◆ **WHAT TO PRODUCE**: How many lines of the records hold the string "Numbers"? Reply with the number alone.
━━━ DATASET CONTENT ━━━
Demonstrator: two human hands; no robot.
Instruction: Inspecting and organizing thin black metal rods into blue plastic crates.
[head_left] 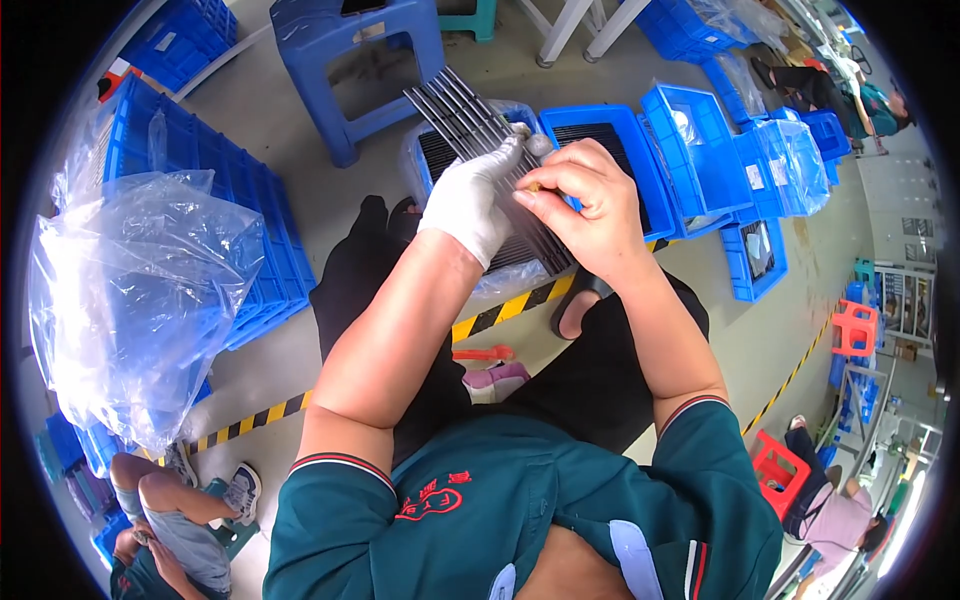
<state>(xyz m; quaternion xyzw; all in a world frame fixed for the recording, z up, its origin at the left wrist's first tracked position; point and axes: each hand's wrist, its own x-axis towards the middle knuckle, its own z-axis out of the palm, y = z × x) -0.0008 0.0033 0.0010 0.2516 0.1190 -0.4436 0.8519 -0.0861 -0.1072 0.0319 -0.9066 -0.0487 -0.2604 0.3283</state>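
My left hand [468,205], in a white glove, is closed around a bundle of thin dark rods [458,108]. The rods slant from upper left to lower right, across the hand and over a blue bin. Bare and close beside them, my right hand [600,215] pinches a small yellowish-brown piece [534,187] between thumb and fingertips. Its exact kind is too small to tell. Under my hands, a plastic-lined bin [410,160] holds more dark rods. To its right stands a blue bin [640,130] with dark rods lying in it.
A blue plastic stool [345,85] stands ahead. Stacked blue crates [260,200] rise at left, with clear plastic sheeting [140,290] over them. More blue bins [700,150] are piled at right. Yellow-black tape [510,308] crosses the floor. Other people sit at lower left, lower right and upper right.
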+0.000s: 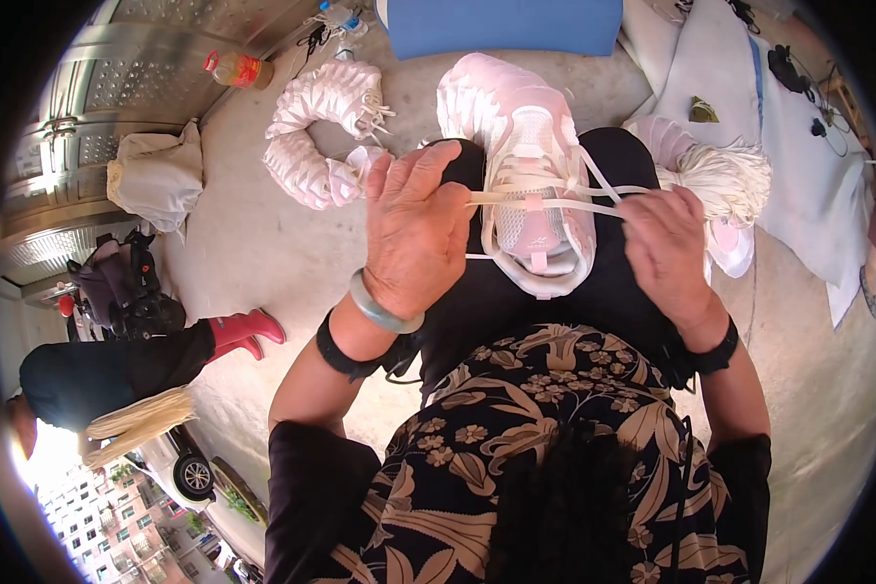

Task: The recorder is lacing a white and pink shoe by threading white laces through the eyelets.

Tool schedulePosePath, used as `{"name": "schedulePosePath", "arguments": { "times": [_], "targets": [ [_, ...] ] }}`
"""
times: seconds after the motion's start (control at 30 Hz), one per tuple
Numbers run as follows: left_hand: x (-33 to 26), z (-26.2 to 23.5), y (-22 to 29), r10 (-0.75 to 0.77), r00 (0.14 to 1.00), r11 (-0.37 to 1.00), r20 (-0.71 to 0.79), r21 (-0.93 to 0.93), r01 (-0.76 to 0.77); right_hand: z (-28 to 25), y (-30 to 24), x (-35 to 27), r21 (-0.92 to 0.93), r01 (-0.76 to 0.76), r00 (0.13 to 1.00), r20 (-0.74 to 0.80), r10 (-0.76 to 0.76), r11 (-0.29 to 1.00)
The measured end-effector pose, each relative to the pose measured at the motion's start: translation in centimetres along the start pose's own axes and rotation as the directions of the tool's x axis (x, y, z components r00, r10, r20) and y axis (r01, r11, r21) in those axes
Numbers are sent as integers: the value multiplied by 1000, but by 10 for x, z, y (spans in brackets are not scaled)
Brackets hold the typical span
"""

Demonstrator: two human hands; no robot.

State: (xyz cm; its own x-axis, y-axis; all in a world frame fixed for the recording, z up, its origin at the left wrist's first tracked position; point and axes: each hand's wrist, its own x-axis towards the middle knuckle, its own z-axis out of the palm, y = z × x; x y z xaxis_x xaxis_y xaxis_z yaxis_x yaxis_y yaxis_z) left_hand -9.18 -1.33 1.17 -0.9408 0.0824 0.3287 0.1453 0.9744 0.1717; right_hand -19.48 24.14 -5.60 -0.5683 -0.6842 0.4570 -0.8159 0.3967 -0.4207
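A white and pink sneaker upper (pixel 540 229) lies between my knees, its heel opening toward me. Cream shoelaces (pixel 521 185) cross its eyelets, and their loose strands stretch out to both sides. My left hand (pixel 414 224) is closed on the strand at the left edge of the upper. On the other side, my right hand (pixel 664 243) pinches the lace with curled fingers, slightly blurred. Beyond this upper, more nested pink and white uppers (pixel 472 83) curve away. A thick bundle of cream laces (pixel 725 180) rests by my right knee.
A curved row of nested uppers (pixel 297 146) lies on the floor at left. A blue box (pixel 501 27) stands ahead, a white sheet (pixel 798 146) at right. Along the left wall are a bottle (pixel 238 70) and a white sack (pixel 161 175). Someone in pink boots (pixel 248 333) stands at left.
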Motion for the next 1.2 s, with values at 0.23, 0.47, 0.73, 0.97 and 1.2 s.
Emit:
{"name": "schedulePosePath", "arguments": {
  "times": [0.23,0.47,0.73,0.97,1.2],
  "targets": [
    [3,-8,-2,-54,996,942,75,-326,76,27,-7,19,-19,101,994,32,-100,995],
    [12,19,7,33,999,946,16,-322,-26,-9,6,-10,-103,41,999,7,-41,994],
    [12,47,-3,16,1000,945,-18,-326,-21,-35,48,-108,-202,-120,982,117,146,972],
    [18,64,17,60,993,939,-106,-330,-93,-15,9,-28,180,-41,999,21,38,983],
    [16,78,25,-51,995,964,-82,-266,28,33,-34,27,117,-87,992,101,75,989]
  ]
}}
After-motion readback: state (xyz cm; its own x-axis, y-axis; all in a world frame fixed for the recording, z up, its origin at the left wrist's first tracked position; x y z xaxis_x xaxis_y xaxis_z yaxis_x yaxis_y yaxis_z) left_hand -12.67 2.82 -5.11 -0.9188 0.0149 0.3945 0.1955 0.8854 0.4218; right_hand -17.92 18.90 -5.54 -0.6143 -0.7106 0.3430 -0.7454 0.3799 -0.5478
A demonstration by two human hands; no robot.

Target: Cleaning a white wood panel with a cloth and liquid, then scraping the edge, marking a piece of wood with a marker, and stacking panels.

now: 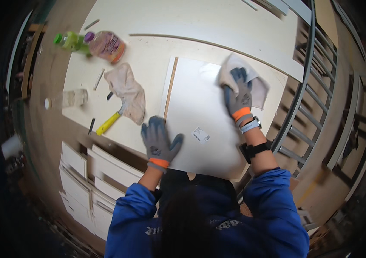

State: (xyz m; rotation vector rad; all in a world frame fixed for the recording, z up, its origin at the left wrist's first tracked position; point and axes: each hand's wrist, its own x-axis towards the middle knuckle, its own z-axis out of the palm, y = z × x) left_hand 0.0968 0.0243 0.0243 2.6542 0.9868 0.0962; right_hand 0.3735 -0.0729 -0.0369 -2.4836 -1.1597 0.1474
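Note:
A white board [191,107] with a bare brown edge on its left side lies on the table before me. A small printed label [200,134] is stuck near its middle. My left hand [160,139], in a grey and blue work glove, rests with fingers spread on the board's near left edge. At the far right corner my right hand [239,92], gloved alike, presses a pale cloth [259,88] against the surface. Its fingers lie over the cloth, which is slightly blurred. A whitish wet-looking patch [209,73] shows beside the cloth.
Left on the white table [148,56] lie a crumpled cloth [128,88], a yellow-handled tool [108,123], a clear jar [74,98], a purple-capped bottle [106,46] and a green-capped bottle [72,41]. A long strip [217,45] spans behind. A roller conveyor [307,109] stands right; stacked panels [79,185] stand lower left.

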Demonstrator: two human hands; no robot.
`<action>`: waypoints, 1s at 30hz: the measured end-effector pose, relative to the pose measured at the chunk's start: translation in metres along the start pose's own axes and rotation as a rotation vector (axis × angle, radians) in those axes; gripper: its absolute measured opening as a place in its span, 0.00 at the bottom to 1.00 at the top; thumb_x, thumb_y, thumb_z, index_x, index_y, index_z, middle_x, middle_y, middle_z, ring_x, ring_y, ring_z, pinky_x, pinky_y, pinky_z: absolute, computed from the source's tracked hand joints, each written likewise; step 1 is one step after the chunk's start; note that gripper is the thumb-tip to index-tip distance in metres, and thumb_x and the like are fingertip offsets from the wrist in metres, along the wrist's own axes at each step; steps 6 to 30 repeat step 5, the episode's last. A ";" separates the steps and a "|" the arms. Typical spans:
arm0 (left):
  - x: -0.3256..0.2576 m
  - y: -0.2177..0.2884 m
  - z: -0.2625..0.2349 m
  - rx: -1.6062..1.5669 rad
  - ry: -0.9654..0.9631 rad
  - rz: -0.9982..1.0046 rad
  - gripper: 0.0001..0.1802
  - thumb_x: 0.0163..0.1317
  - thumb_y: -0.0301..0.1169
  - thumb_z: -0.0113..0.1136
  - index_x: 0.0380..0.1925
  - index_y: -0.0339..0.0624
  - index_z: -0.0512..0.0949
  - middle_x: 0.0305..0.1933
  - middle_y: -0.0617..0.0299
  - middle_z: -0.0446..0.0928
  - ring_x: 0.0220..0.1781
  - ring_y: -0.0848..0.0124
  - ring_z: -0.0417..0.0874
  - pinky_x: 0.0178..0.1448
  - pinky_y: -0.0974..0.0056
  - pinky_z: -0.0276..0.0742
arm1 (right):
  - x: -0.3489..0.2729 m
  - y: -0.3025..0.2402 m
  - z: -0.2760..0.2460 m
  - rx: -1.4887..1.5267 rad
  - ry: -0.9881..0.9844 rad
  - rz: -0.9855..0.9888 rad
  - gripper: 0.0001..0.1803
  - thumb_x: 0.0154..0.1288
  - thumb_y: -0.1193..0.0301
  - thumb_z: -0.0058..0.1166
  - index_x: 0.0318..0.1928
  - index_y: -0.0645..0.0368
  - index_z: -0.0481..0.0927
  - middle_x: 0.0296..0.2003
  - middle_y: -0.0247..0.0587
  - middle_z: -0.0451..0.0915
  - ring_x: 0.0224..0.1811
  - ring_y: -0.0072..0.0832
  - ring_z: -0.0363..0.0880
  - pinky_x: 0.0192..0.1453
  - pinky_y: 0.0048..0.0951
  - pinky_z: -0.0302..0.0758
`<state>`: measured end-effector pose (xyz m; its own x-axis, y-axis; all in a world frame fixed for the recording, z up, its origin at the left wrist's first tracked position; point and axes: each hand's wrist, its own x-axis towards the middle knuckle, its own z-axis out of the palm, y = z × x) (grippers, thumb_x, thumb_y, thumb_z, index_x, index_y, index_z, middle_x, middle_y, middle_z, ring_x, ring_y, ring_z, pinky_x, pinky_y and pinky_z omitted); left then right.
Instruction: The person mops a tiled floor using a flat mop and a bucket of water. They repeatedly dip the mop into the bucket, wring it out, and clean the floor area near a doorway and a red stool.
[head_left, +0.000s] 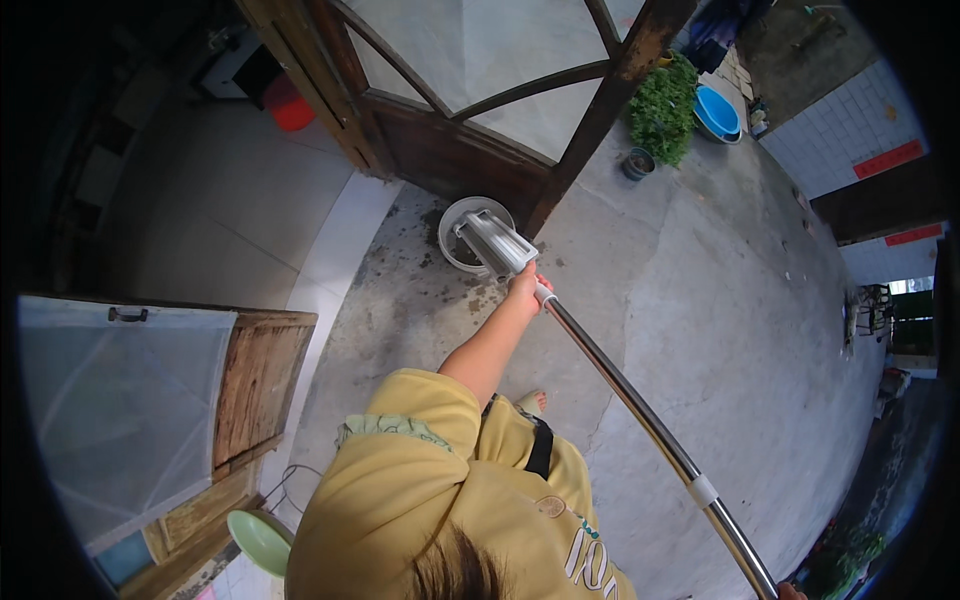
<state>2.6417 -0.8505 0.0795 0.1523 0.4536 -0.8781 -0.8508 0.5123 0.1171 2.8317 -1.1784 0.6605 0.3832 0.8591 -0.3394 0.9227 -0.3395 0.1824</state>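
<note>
My left hand (526,289) is closed at the lower end of a sponge mop (625,392), just below its grey-and-white squeeze head (500,243). The mop head is tilted over a round, pale bucket (446,238) on the concrete floor, partly inside its rim. From there the steel pole runs down to the lower right. At the picture's lower right edge, a small part of my right hand (790,593) shows around the pole's far end; most of it is cut off.
A dark wooden door (455,150) with glass panes stands right behind the bucket. A wood-framed panel (262,390) and a green basin (260,541) are at the left. Beyond the door are a potted plant (662,110) and a blue basin (716,110). Wet dirt marks the concrete (400,270).
</note>
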 end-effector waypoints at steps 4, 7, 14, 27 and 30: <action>-0.012 -0.017 0.010 -0.118 -0.054 0.016 0.14 0.64 0.41 0.52 0.28 0.47 0.61 0.17 0.67 0.62 0.15 0.74 0.64 0.21 0.66 0.67 | -0.006 -0.001 -0.002 -0.057 0.131 0.050 0.16 0.49 0.65 0.65 0.38 0.58 0.82 0.25 0.39 0.78 0.23 0.32 0.76 0.27 0.31 0.73; -0.012 -0.021 0.009 -0.154 -0.054 -0.008 0.15 0.62 0.42 0.54 0.29 0.47 0.61 0.16 0.67 0.62 0.14 0.73 0.64 0.20 0.64 0.68 | -0.008 0.002 -0.003 -0.046 0.119 0.103 0.17 0.49 0.64 0.66 0.39 0.58 0.82 0.26 0.40 0.79 0.25 0.32 0.78 0.29 0.30 0.74; -0.012 -0.021 0.009 -0.154 -0.054 -0.008 0.15 0.62 0.42 0.54 0.29 0.47 0.61 0.16 0.67 0.62 0.14 0.73 0.64 0.20 0.64 0.68 | -0.008 0.002 -0.003 -0.046 0.119 0.103 0.17 0.49 0.64 0.66 0.39 0.58 0.82 0.26 0.40 0.79 0.25 0.32 0.78 0.29 0.30 0.74; -0.012 -0.021 0.009 -0.154 -0.054 -0.008 0.15 0.62 0.42 0.54 0.29 0.47 0.61 0.16 0.67 0.62 0.14 0.73 0.64 0.20 0.64 0.68 | -0.008 0.002 -0.003 -0.046 0.119 0.103 0.17 0.49 0.64 0.66 0.39 0.58 0.82 0.26 0.40 0.79 0.25 0.32 0.78 0.29 0.30 0.74; -0.012 -0.021 0.009 -0.154 -0.054 -0.008 0.15 0.62 0.42 0.54 0.29 0.47 0.61 0.16 0.67 0.62 0.14 0.73 0.64 0.20 0.64 0.68 | -0.008 0.002 -0.003 -0.046 0.119 0.103 0.17 0.49 0.64 0.66 0.39 0.58 0.82 0.26 0.40 0.79 0.25 0.32 0.78 0.29 0.30 0.74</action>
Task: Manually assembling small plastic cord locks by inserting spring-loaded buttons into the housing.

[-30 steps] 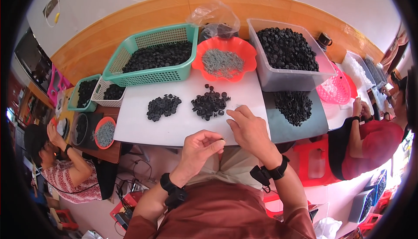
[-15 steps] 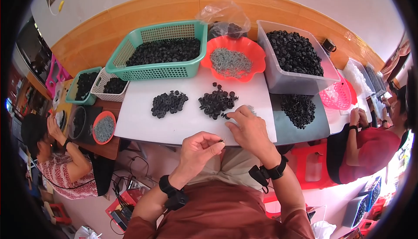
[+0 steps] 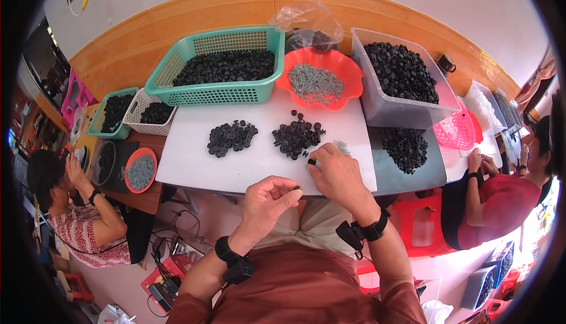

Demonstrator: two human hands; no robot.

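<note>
Three black tabletop piles [image 3: 231,139], one mug [image 3: 446,63]

A white desk [image 3: 236,172] curves across the view, its far edge lined with containers: a green basket [image 3: 219,96] toward the far left corner, a red scalloped bowl [image 3: 352,80] right beside it, and a clear bin [image 3: 401,113] at the far right corner. On the bare top lie a left pile of black parts [image 3: 232,140], a middle pile of black parts [image 3: 295,138] and, nearer the right edge, a small scatter of grey metal pieces [image 3: 341,147]. Along that edge, a dark grey-green surface [image 3: 387,181] bears another black heap [image 3: 405,149].
</note>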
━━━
◆ **EXPECTED ANSWER**: 2